### Assignment
In the listing that follows, copy out each line that includes the word "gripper".
────────────────────
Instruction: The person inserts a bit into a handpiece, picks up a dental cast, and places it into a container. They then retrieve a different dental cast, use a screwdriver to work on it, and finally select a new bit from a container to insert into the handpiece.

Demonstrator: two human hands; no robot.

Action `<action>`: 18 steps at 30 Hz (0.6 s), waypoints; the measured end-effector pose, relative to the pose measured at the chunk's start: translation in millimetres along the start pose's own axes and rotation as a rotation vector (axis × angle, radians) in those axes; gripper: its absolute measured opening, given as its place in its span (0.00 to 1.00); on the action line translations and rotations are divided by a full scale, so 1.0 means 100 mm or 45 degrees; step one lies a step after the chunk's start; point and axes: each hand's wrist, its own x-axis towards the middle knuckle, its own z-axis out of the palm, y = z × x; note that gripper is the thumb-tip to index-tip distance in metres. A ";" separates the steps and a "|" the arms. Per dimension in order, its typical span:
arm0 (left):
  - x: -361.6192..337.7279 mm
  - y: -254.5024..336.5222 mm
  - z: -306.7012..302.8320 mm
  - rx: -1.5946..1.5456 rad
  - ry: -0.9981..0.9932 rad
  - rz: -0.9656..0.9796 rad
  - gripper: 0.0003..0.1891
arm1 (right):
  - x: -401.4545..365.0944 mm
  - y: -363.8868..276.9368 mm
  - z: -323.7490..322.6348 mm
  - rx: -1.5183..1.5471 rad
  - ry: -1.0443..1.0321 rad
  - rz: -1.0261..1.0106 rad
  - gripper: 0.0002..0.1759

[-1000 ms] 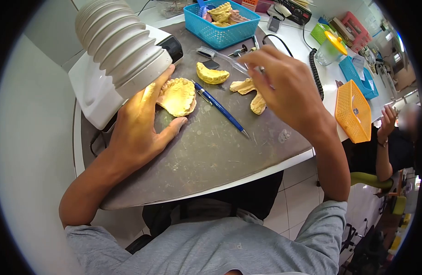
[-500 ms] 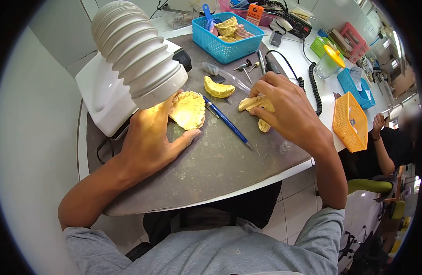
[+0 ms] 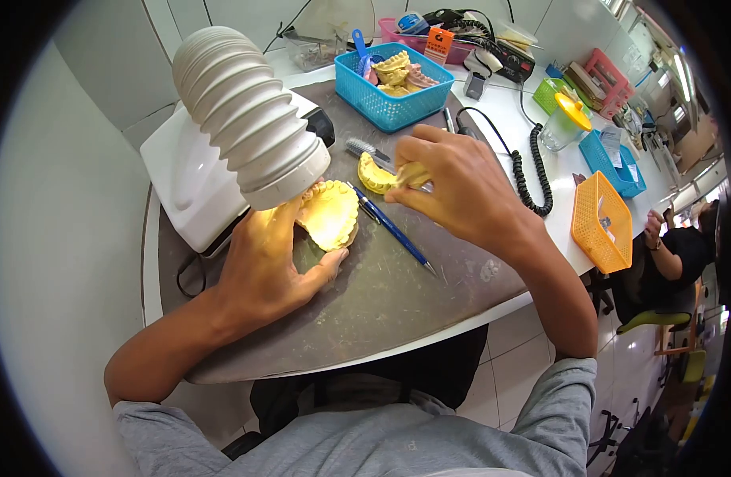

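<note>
My left hand (image 3: 262,258) is curled around a yellow plaster dental cast (image 3: 331,216) on the grey mat, its thumb along the near edge. Bright light falls on the cast, and a ribbed white suction hose (image 3: 250,111) partly hides my fingers. In my right hand (image 3: 465,187), a pale yellow plaster cast piece (image 3: 413,174) is pinched, blurred and mostly covered by the fingers. Just left of it lies a second, curved yellow cast (image 3: 372,173). A blue mechanical pencil (image 3: 393,232) rests between my two hands, beside the lit cast.
At the back stands a blue basket (image 3: 393,111) full of casts. A small brush (image 3: 367,151) lies behind the curved cast. On the right are a coiled black cord (image 3: 543,171), a yellow-lidded jar (image 3: 562,127) and an orange basket (image 3: 602,230). Another person (image 3: 667,254) sits farther right.
My right hand has moved left and lifted the cast piece off the mat, close to the curved cast. My left hand keeps its hold, and the view has shifted slightly.
</note>
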 end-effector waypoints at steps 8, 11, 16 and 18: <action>-0.01 0.01 0.02 -0.004 0.016 0.006 0.49 | 0.14 -0.03 0.18 0.064 0.074 -0.116 0.12; -0.03 0.00 0.03 0.039 0.019 -0.010 0.49 | 0.12 -0.08 0.11 0.188 0.099 -0.082 0.10; -0.01 0.01 0.04 -0.033 0.036 0.069 0.51 | 0.15 -0.14 -0.06 0.476 -0.133 0.317 0.12; 0.00 0.00 0.07 -0.036 0.088 0.171 0.52 | 0.15 -0.07 0.03 0.622 -0.073 0.290 0.17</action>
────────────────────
### Exercise answer
Action `<action>`: 18 steps at 30 Hz (0.6 s), waypoints; the measured end-effector pose, relative to the pose measured at the chunk's start: translation in millimetres along the start pose's own axes and rotation as a rotation vector (axis × angle, radians) in those axes; gripper: its absolute measured opening, given as its place in its span (0.00 to 1.00); on the action line translations and rotations are divided by a full scale, so 1.0 means 100 mm or 45 degrees; step one lies a step after the chunk's start; point and axes: each hand's wrist, its own x-axis towards the middle knuckle, its own z-axis out of the palm, y = z × x; note that gripper is the thumb-tip to index-tip distance in metres. A ";" separates the steps and a "|" the arms. Per dimension in order, its typical span:
  - gripper: 0.0003..0.1891
  - gripper: 0.0002..0.1759

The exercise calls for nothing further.